> _WHAT THE EXERCISE ASKS_
What lines below hold the string "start"? Copy them all.
━━━
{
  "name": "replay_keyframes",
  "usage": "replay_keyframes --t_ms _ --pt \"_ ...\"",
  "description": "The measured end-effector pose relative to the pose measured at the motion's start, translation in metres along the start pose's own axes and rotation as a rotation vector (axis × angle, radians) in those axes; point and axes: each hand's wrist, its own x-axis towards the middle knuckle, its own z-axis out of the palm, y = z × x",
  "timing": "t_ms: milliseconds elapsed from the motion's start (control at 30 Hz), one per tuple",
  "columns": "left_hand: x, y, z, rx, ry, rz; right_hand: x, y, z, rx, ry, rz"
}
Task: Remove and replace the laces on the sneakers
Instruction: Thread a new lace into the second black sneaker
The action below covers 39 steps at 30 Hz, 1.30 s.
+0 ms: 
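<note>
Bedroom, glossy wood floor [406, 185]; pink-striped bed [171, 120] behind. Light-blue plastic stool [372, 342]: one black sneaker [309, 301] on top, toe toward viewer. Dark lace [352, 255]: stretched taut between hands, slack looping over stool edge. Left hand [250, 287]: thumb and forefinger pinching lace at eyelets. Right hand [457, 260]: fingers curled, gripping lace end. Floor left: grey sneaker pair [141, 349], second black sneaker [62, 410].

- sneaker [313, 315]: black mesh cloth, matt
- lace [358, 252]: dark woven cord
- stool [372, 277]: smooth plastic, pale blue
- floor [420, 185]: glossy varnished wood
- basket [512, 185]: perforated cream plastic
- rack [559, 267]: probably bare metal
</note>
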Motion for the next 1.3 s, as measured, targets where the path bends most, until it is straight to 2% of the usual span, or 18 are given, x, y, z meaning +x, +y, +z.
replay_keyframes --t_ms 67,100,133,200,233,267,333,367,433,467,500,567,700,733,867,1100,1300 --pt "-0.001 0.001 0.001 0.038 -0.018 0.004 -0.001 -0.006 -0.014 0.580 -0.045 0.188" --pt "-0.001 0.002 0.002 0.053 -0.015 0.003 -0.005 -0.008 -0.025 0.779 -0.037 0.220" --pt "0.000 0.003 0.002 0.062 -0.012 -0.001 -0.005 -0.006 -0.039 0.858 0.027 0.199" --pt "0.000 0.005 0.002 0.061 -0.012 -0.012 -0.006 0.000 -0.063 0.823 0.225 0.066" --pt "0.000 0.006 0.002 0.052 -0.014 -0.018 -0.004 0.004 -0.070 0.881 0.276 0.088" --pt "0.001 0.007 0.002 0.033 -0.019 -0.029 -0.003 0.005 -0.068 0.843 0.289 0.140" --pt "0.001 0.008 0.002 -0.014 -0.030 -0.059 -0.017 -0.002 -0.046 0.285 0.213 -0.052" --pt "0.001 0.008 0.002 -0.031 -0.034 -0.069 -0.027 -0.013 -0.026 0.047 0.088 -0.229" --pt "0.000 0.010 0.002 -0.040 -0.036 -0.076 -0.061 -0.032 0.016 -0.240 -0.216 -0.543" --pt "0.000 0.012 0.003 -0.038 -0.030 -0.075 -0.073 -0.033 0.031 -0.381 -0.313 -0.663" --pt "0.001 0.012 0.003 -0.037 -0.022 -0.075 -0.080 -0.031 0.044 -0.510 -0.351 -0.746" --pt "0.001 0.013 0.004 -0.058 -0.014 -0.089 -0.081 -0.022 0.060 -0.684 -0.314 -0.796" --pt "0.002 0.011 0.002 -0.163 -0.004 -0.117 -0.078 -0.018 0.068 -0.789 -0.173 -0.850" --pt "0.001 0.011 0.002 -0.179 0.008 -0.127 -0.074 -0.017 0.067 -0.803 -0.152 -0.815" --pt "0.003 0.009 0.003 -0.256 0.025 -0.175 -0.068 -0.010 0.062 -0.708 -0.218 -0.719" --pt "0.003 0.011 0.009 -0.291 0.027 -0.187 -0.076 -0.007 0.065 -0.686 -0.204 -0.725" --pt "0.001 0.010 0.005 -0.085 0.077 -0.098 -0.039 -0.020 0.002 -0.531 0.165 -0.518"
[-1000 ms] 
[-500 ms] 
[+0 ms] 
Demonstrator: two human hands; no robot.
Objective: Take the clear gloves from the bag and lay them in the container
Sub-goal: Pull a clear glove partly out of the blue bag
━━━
> _THE ANSWER_
  "description": "The measured end-effector pose relative to the pose measured at the motion's start, translation in metres along the start pose's own axes and rotation as a rotation vector (axis × angle, radians) in those axes; point and axes: each hand's wrist, its own x-axis towards the middle knuckle, its own z-axis out of the palm, y = z × x",
  "timing": "t_ms: milliseconds elapsed from the motion's start (control at 30 Hz), one per tuple",

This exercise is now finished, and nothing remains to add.